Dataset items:
========================================================================
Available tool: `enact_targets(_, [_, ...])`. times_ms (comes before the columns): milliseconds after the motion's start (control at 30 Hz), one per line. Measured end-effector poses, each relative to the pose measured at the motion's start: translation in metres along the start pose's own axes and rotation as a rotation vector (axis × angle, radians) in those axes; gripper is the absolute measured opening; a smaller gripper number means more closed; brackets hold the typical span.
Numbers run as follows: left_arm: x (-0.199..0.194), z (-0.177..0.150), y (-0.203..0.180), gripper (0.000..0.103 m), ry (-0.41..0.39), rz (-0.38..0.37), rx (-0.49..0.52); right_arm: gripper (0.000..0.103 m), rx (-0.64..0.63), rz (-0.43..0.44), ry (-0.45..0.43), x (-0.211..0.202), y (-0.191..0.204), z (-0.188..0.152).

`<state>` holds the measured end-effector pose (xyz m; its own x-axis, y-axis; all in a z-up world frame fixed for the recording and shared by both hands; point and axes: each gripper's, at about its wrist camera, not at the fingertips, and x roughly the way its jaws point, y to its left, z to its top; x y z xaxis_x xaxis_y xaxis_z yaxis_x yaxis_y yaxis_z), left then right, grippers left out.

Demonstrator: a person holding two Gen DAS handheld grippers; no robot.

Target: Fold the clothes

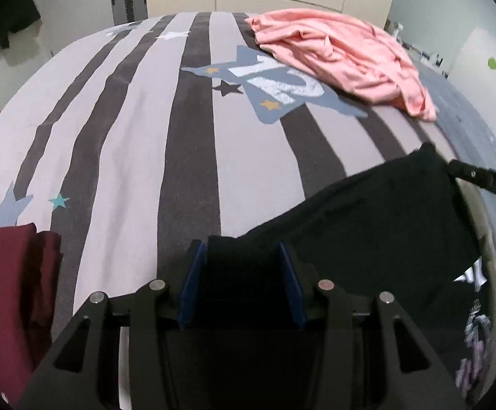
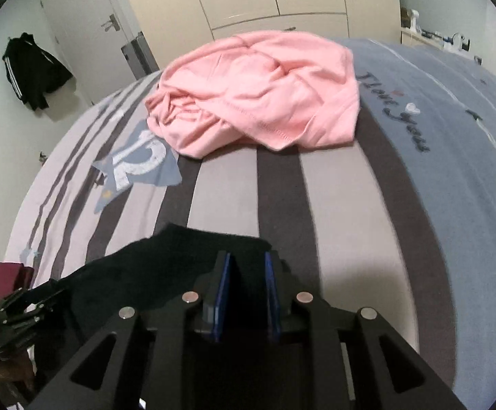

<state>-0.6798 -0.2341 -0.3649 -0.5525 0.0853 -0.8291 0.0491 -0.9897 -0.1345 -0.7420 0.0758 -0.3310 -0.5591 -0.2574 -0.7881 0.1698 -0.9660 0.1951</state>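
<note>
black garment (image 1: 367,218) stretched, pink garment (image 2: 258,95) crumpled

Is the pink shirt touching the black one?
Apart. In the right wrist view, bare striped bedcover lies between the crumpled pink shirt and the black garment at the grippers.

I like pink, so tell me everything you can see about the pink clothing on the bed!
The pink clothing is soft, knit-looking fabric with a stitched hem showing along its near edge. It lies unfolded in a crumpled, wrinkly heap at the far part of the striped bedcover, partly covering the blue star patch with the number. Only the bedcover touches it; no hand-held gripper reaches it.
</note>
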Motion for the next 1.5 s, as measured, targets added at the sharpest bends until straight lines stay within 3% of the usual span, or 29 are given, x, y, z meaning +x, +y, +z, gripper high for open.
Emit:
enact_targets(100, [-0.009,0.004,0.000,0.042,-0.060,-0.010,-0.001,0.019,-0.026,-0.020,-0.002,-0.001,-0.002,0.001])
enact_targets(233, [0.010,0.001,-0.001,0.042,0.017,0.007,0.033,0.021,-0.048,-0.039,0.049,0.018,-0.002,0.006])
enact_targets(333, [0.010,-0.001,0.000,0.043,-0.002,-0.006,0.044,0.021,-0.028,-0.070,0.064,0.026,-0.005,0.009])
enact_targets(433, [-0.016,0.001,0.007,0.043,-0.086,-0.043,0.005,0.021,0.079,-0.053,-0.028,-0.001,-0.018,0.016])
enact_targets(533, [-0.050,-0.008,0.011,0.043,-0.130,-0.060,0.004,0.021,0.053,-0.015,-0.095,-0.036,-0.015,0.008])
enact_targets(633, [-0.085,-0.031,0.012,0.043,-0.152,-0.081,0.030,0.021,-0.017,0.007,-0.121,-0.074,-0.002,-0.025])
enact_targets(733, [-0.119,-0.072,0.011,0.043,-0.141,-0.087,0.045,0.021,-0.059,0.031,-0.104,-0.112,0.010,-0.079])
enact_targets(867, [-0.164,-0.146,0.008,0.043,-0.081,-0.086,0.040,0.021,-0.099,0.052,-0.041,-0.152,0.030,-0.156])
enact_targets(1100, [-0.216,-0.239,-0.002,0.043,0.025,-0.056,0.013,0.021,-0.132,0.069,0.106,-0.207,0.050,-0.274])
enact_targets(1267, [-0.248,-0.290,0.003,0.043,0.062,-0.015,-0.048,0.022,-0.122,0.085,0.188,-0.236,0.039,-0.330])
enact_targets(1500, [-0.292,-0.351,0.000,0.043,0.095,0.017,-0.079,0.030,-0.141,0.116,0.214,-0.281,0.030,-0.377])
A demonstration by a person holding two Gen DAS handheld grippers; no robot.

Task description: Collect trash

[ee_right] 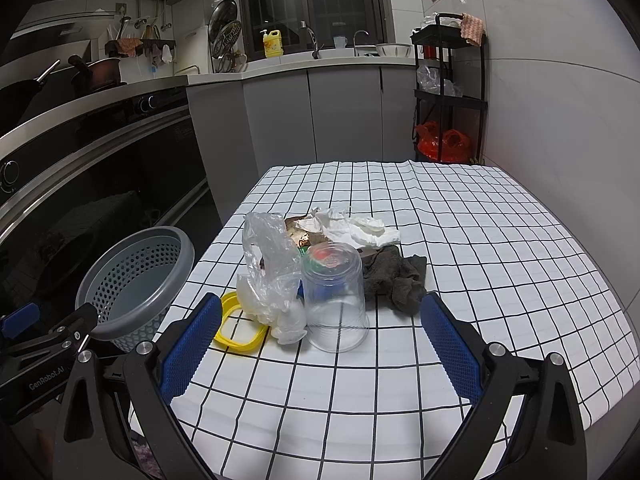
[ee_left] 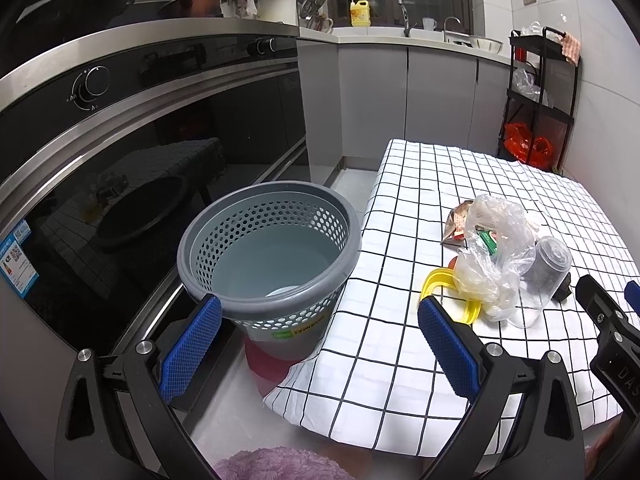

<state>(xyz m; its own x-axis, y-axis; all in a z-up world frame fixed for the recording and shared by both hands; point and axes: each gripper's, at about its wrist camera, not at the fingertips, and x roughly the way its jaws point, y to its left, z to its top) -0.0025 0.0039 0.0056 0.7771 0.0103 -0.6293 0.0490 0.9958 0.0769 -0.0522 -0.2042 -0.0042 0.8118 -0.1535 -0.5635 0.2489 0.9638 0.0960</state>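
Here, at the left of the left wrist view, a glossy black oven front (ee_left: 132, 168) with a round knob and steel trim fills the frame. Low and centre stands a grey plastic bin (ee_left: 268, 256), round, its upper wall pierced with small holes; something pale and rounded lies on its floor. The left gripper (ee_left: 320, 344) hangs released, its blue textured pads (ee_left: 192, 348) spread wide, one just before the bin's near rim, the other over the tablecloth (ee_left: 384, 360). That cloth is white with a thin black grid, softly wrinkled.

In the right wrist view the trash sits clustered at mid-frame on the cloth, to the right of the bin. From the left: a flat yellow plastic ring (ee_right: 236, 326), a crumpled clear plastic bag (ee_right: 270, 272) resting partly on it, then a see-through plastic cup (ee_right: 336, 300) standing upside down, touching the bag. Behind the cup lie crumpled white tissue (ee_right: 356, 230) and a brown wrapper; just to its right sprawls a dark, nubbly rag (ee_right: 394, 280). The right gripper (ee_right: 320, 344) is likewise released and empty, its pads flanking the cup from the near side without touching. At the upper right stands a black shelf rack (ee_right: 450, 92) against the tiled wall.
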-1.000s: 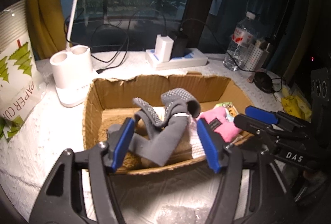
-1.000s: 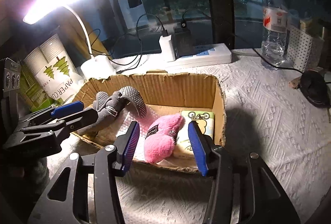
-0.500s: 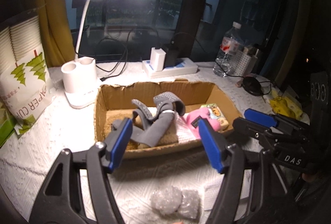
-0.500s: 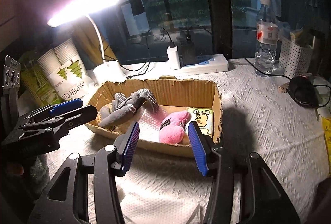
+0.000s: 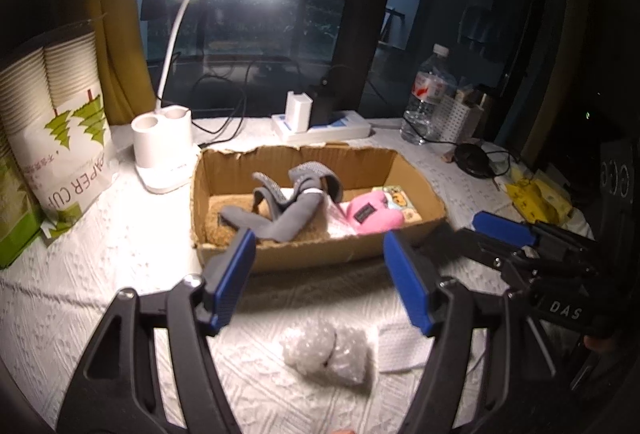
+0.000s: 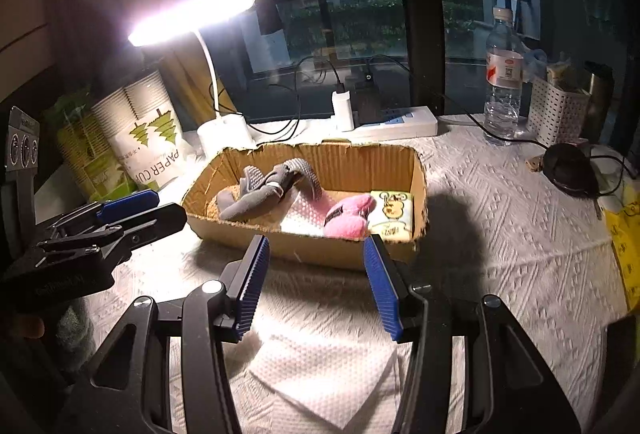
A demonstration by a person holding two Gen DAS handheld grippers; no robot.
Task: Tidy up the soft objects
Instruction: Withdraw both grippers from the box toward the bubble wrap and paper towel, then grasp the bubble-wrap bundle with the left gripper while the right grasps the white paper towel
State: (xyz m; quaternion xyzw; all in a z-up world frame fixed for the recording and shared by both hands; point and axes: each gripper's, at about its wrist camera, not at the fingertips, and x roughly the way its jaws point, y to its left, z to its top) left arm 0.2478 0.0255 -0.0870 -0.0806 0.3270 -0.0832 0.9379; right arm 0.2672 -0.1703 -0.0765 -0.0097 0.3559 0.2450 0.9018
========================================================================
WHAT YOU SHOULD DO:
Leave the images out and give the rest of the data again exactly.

OUTPUT OF THE TASK:
Available tool: `enact_targets(_, [_, ...])`. times_ms (comes before the columns): milliseconds after the motion's start (control at 30 Hz), one per line. Measured end-effector poses, each relative to the pose measured at the motion's start: translation in metres along the start pose's own axes and rotation as a rotation vector (axis × angle, radians) in those axes; gripper is the absolute measured opening; a smaller gripper number means more closed; brackets hold the typical span.
Numbers run as follows: left_arm: x (-0.199..0.194), z (-0.177..0.150), y (-0.203..0.180), gripper (0.000..0.103 m), ry (-0.41..0.39), rz (-0.38..0.37), rx (-0.49..0.52); right_arm: gripper (0.000..0.103 m), rx (-0.64..0.63), rz (-0.43..0.44), ry (-0.45..0.43), x (-0.211..0.202), y (-0.191..0.204), z (-0.188..0.152).

`<state>` holds the measured end-effector pose (xyz m; its own x-axis, y-axis; all in a z-up world frame fixed for the recording and shared by both hands; point and axes: each gripper's, at about its wrist camera, not at the fingertips, and x roughly the way its jaws point, y to its left, z to its top; x y z xaxis_x xaxis_y xaxis_z yaxis_x yaxis_y yaxis_z), left then right, grippers left out.

Demonstrator: a person holding two Gen DAS handheld grippers; no robot.

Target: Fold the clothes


<state>-0.6798 -0.2341 -0.3649 -0.5525 0.0853 -0.8291 0.0491 -0.9897 -0.1345 -0.7420 0.0758 -0.3310 -0.5591 -0.2574 -0.7881 0.1698 -0.9660 0.1951</state>
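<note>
black garment (image 1: 367,218) stretched, pink garment (image 2: 258,95) crumpled

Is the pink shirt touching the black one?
Apart. In the right wrist view, bare striped bedcover lies between the crumpled pink shirt and the black garment at the grippers.

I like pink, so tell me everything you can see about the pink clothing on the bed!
The pink clothing is soft, knit-looking fabric with a stitched hem showing along its near edge. It lies unfolded in a crumpled, wrinkly heap at the far part of the striped bedcover, partly covering the blue star patch with the number. Only the bedcover touches it; no hand-held gripper reaches it.
</note>
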Motion for the next 1.5 s, as measured, targets added at the sharpest bends until straight lines stay within 3% of the usual span, or 29 are given, x, y, z meaning +x, +y, +z, gripper high for open.
Emit:
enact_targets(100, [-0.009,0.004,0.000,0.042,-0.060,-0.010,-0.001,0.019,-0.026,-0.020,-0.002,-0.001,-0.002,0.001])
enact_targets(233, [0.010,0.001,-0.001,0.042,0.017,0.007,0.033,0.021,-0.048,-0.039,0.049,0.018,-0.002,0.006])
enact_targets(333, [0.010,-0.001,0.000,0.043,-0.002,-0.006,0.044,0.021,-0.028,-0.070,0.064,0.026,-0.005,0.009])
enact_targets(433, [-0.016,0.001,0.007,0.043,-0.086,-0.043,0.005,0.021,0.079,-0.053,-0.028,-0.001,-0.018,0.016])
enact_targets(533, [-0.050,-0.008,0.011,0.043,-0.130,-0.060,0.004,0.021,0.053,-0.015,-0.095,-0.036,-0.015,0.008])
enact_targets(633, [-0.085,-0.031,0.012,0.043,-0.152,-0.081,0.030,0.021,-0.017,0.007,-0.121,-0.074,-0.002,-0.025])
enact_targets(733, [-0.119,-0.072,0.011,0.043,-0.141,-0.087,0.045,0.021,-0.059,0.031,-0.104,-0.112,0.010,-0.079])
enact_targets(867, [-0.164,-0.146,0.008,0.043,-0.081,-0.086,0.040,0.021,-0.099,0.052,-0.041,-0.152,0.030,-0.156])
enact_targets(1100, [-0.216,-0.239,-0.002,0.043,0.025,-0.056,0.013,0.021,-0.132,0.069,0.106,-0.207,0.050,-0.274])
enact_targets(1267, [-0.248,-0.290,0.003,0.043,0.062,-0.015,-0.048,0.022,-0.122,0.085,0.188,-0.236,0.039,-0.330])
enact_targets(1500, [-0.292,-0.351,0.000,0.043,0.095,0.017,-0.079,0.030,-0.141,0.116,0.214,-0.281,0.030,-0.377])
A demonstration by a person holding two Gen DAS handheld grippers; no robot.

Task description: Collect trash

[ee_right] 
[ee_left] 

<state>(xyz m; its own x-axis, y-axis; all in a z-up world frame fixed for the recording and shared by both hands; point and axes: each gripper's, at about its wrist camera, not at the fingertips, and x roughly the way its jaws point, y to its left, z to its top) -0.0025 0.0039 0.0056 0.7771 0.0103 -0.6293 0.0490 0.9958 0.0769 -0.0522 -0.2042 -0.0042 0.8118 -0.1535 -0.5635 0.2489 0.9638 0.0960</state>
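Here, at the left of the left wrist view, a glossy black oven front (ee_left: 132, 168) with a round knob and steel trim fills the frame. Low and centre stands a grey plastic bin (ee_left: 268, 256), round, its upper wall pierced with small holes; something pale and rounded lies on its floor. The left gripper (ee_left: 320, 344) hangs released, its blue textured pads (ee_left: 192, 348) spread wide, one just before the bin's near rim, the other over the tablecloth (ee_left: 384, 360). That cloth is white with a thin black grid, softly wrinkled.

In the right wrist view the trash sits clustered at mid-frame on the cloth, to the right of the bin. From the left: a flat yellow plastic ring (ee_right: 236, 326), a crumpled clear plastic bag (ee_right: 270, 272) resting partly on it, then a see-through plastic cup (ee_right: 336, 300) standing upside down, touching the bag. Behind the cup lie crumpled white tissue (ee_right: 356, 230) and a brown wrapper; just to its right sprawls a dark, nubbly rag (ee_right: 394, 280). The right gripper (ee_right: 320, 344) is likewise released and empty, its pads flanking the cup from the near side without touching. At the upper right stands a black shelf rack (ee_right: 450, 92) against the tiled wall.
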-1.000s: 
-1.000s: 
-0.500s: 
-0.500s: 
+0.000s: 
+0.000s: 
A demonstration by a person holding two Gen DAS handheld grippers; no robot.
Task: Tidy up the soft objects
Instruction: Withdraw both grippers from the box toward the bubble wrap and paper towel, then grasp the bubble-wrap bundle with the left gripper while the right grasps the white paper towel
State: (xyz m; quaternion xyzw; all in a z-up world frame fixed for the recording and shared by both hands; point and axes: each gripper's, at about its wrist camera, not at the fingertips, and x roughly the way its jaws point, y to its left, z to its top) left arm 0.2478 0.0255 -0.0870 -0.0806 0.3270 -0.0832 0.9379; right arm 0.2672 -0.1703 -0.0765 -0.0097 0.3559 0.2450 0.9018

Nothing else remains in this exercise.